Mixed Markov Random Field

The mixed Markov random field (MRF) is a graphical model for networks containing both discrete (binary or ordinal) and continuous variables. It unites the Ordinal MRF and the GGM into a single joint distribution through the conditional Gaussian framework (Lauritzen, 1996; Lauritzen & Wermuth, 1989). To fit a mixed MRF, provide a variable_type vector that includes both discrete and continuous types.

The model

For $p$ discrete variables $\mathbf{x} = (x_1, \ldots, x_p)$ and $q$ continuous variables $\mathbf{y} = (y_1, \ldots, y_q)$, the mixed MRF specifies the joint distribution as:

\[ p(\mathbf{x}, \mathbf{y}) \propto \exp\!\left( \sum_{i=1}^{p} \sum_{c=1}^{m_i}\mathcal{I}(x_i = c)\,\mu_{ic} + \mathbf{x}^{\sf T}\boldsymbol{\Omega}_{xx}\,\mathbf{x} + (\mathbf{y} - \boldsymbol{\mu}_y)^{\sf T}\boldsymbol{\Omega}_{yy}\,(\mathbf{y} - \boldsymbol{\mu}_y) + 2\,\mathbf{x}^{\sf T}\boldsymbol{\Omega}_{xy}\,\mathbf{y}\right) \]

where:

$\mu_{ic}$ are category thresholds for discrete variable $i$, category $c$ (with baseline $\mu_{i0} = 0$), as in the Ordinal MRF
$\boldsymbol{\mu}_y$ is the $q$-vector of continuous means
$\boldsymbol{\Omega}_{xx}$ is a $p \times p$ symmetric matrix of discrete–discrete interactions
$\boldsymbol{\Omega}_{yy}$ is a $q \times q$ symmetric negative semi-definite matrix, related to the precision matrix by $\boldsymbol{\Theta} = -2\,\boldsymbol{\Omega}_{yy}$
$\boldsymbol{\Omega}_{xy}$ is a $p \times q$ matrix of cross-type interactions

The three interaction blocks ($\boldsymbol{\Omega}_{xx}$, $\boldsymbol{\Omega}_{yy}$, $\boldsymbol{\Omega}_{xy}$) enter the density on the same scale.

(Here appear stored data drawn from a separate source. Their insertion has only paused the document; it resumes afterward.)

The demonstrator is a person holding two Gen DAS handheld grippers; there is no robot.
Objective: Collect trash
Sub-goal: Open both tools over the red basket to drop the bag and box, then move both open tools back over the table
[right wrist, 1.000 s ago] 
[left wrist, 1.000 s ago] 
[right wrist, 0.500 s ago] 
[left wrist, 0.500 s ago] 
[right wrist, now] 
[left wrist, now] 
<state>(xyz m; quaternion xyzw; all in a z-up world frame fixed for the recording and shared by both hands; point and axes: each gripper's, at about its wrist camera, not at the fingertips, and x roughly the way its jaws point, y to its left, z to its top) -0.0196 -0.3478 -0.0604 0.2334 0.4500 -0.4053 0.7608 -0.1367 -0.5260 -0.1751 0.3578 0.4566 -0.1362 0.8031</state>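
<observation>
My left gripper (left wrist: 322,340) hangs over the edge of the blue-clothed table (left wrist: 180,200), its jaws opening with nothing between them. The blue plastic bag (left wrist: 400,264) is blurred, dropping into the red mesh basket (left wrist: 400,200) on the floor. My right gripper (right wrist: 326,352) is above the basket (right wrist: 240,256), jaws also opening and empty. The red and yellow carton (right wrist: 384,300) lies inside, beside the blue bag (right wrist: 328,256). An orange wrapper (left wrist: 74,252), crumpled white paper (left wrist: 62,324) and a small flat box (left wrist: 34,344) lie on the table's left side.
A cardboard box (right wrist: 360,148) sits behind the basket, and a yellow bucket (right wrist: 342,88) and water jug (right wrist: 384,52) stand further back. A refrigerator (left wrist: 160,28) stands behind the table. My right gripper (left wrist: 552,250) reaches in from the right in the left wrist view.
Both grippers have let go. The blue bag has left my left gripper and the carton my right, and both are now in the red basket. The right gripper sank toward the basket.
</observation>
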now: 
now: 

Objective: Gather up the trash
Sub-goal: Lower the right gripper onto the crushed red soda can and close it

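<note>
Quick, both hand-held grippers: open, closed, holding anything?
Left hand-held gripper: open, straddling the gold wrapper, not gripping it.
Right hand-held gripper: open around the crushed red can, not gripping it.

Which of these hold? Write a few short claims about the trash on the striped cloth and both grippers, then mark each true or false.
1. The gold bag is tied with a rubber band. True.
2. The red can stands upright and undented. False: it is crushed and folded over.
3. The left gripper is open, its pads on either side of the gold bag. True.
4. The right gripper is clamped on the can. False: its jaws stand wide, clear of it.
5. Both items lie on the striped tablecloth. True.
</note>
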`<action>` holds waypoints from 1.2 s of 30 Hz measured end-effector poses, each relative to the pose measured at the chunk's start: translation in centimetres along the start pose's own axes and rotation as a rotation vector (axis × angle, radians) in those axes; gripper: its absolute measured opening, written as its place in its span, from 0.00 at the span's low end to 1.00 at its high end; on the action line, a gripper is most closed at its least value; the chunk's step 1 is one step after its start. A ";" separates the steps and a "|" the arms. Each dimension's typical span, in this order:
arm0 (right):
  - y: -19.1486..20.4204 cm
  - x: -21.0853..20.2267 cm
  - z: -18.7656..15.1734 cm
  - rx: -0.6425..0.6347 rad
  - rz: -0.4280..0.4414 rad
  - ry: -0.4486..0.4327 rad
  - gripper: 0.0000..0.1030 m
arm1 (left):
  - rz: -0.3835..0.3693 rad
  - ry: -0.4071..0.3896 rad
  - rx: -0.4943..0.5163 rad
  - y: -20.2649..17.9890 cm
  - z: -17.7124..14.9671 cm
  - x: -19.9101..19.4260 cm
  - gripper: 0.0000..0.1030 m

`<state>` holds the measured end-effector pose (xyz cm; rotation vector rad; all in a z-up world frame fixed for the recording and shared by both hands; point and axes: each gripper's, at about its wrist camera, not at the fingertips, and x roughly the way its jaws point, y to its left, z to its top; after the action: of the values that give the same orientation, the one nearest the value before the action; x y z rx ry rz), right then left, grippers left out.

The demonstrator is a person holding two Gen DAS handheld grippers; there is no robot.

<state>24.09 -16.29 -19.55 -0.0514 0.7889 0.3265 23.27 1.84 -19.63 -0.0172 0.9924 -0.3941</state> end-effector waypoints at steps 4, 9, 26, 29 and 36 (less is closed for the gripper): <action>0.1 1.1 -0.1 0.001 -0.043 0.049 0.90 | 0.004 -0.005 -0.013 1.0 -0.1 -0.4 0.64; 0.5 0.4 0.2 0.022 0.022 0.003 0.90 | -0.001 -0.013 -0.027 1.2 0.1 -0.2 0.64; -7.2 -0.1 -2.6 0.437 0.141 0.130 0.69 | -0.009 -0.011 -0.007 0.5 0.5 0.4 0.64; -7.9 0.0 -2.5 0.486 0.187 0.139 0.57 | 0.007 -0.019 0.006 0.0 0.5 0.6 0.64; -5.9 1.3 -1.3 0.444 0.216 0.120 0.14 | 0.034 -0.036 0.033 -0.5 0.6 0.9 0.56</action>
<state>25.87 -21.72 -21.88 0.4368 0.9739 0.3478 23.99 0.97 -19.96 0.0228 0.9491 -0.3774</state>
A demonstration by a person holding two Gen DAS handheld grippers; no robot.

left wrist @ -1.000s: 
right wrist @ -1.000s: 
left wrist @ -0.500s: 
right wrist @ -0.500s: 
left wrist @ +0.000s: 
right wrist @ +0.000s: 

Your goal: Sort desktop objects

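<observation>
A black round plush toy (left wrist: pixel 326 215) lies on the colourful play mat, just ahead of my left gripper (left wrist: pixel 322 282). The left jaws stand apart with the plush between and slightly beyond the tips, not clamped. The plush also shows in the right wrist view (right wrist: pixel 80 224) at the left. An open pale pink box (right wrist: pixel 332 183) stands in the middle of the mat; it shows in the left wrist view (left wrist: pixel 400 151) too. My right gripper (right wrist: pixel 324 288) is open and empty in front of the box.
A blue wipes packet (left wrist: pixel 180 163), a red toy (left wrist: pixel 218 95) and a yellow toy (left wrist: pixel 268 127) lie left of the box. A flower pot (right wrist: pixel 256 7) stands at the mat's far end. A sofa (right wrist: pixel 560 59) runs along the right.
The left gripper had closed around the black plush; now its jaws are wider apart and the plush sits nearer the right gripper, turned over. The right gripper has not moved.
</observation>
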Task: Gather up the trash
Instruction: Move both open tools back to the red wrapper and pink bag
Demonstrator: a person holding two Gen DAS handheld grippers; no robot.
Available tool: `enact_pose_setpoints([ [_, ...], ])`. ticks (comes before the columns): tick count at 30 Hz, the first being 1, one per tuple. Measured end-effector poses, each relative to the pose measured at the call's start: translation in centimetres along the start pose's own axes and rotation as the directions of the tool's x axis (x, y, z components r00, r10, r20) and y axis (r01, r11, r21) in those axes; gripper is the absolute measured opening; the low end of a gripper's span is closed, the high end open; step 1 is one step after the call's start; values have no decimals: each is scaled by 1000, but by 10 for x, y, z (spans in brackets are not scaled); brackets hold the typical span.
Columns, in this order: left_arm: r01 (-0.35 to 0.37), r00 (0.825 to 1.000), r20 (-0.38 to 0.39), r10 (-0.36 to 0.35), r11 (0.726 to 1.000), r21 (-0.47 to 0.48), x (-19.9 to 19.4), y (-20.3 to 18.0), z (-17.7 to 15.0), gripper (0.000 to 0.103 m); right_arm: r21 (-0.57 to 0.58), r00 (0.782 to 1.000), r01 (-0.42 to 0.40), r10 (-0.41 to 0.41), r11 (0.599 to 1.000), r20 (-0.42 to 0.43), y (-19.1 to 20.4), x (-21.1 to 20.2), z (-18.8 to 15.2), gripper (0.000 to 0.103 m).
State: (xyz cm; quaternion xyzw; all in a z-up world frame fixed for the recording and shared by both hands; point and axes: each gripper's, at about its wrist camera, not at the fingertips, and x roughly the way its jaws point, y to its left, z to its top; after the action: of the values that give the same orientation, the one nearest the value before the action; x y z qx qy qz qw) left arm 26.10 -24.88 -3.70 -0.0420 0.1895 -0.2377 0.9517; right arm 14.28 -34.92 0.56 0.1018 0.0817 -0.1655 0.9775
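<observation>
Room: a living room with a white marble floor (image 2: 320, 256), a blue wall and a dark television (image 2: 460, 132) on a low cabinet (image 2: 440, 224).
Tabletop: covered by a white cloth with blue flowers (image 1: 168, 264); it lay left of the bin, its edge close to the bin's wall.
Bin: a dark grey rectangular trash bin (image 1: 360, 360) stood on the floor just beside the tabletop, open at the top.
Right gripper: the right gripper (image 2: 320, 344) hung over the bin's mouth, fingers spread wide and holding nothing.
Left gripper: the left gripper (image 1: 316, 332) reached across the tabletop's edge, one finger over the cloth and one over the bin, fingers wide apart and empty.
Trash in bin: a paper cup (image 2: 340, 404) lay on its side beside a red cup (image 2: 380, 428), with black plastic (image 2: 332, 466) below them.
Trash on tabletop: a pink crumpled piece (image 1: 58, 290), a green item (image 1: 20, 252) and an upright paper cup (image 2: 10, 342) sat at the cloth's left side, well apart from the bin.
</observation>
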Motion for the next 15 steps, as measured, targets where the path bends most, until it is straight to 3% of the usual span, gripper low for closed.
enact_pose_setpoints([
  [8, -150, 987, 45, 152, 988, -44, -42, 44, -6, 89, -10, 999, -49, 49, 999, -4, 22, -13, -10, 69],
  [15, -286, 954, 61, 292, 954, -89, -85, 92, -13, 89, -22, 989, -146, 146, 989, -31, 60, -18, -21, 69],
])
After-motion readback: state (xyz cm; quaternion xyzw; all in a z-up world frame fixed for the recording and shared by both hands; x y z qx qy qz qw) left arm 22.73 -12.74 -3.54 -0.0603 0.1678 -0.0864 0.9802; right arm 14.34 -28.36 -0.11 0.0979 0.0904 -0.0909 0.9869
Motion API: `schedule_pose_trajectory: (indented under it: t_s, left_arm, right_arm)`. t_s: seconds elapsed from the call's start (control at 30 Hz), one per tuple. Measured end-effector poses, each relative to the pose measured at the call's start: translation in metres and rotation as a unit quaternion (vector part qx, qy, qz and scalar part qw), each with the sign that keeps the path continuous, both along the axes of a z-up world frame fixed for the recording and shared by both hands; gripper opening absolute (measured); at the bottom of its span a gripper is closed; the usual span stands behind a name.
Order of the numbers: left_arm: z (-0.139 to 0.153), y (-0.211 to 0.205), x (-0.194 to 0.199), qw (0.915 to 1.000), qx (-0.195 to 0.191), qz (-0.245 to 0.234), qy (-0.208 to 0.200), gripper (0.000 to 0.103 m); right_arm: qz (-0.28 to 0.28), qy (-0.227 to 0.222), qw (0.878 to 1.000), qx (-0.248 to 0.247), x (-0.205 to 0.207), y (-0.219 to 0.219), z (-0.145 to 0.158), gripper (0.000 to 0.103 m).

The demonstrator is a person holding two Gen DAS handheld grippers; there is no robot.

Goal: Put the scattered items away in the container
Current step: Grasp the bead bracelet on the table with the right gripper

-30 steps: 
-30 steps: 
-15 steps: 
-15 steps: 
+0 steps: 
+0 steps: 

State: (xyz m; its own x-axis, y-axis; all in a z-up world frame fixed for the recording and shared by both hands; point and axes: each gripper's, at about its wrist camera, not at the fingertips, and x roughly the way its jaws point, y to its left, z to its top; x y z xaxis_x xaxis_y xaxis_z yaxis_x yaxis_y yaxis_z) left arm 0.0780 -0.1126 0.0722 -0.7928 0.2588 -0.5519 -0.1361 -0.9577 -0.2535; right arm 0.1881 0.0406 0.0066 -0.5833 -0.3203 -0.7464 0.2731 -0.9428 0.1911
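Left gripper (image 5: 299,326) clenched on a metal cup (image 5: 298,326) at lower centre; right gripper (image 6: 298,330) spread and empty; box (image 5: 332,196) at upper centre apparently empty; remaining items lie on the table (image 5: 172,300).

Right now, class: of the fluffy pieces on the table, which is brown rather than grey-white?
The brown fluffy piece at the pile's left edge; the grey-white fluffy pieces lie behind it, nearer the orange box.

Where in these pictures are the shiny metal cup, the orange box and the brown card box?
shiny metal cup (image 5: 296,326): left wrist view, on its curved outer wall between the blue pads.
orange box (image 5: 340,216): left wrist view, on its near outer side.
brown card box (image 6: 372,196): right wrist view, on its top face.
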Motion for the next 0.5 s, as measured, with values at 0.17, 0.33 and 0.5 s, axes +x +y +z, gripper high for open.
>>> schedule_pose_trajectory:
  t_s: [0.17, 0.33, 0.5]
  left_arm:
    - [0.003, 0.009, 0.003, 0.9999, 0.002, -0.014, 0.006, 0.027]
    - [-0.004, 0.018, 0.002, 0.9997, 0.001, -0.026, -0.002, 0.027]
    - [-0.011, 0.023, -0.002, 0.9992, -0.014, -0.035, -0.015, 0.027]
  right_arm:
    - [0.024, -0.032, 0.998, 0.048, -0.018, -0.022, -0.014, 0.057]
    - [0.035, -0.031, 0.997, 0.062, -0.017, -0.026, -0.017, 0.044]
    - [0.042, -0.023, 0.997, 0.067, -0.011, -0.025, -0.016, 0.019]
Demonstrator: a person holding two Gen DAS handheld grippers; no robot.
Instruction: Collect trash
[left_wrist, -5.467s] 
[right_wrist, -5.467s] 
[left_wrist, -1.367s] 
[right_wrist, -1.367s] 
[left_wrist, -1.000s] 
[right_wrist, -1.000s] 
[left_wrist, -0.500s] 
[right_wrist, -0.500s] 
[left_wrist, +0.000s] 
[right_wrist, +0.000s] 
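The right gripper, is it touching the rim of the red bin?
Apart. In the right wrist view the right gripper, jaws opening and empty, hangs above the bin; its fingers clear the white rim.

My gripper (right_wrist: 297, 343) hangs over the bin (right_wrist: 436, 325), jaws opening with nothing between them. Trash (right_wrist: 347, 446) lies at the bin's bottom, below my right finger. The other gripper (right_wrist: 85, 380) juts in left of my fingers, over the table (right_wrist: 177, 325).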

Conditional Gaussian structure

The mixed MRF belongs to the class of conditional Gaussian (CG) distributions (Lauritzen & Wermuth, 1989): given the discrete variables, the continuous variables follow a multivariate normal distribution:

\[ \mathbf{y} \mid \mathbf{x} \sim \mathcal{N}\!\left(\boldsymbol{\mu}_y + 2\,\boldsymbol{\Sigma}\,\boldsymbol{\Omega}_{xy}^{\sf T}\,\mathbf{x},\;\boldsymbol{\Sigma}\right) \]

where $\boldsymbol{\Sigma} = \boldsymbol{\Theta}^{-1} = (-2\,\boldsymbol{\Omega}_{yy})^{-1}$ is the conditional covariance. The conditional mean $\boldsymbol{\mu}_y + 2\,\boldsymbol{\Sigma}\,\boldsymbol{\Omega}_{xy}^{\sf T}\,\mathbf{x}$ shifts linearly with the discrete scores: each discrete variable $x_i$ contributes to the conditional mean of continuous variable $y_j$ in proportion to $\omega_{ij}^{xy}$. The conditional covariance $\boldsymbol{\Sigma}$ does not depend on $\mathbf{x}$ — the discrete variables affect the location of the continuous distribution but not its spread.

In the pure GGM, bgms centers the continuous data so that the mean vector is zero and drops out of the model (see GGM). In the mixed MRF, this centering is not possible: the cross-type interactions couple the continuous means to the discrete variables, so $\boldsymbol{\mu}_y$ remains a free parameter.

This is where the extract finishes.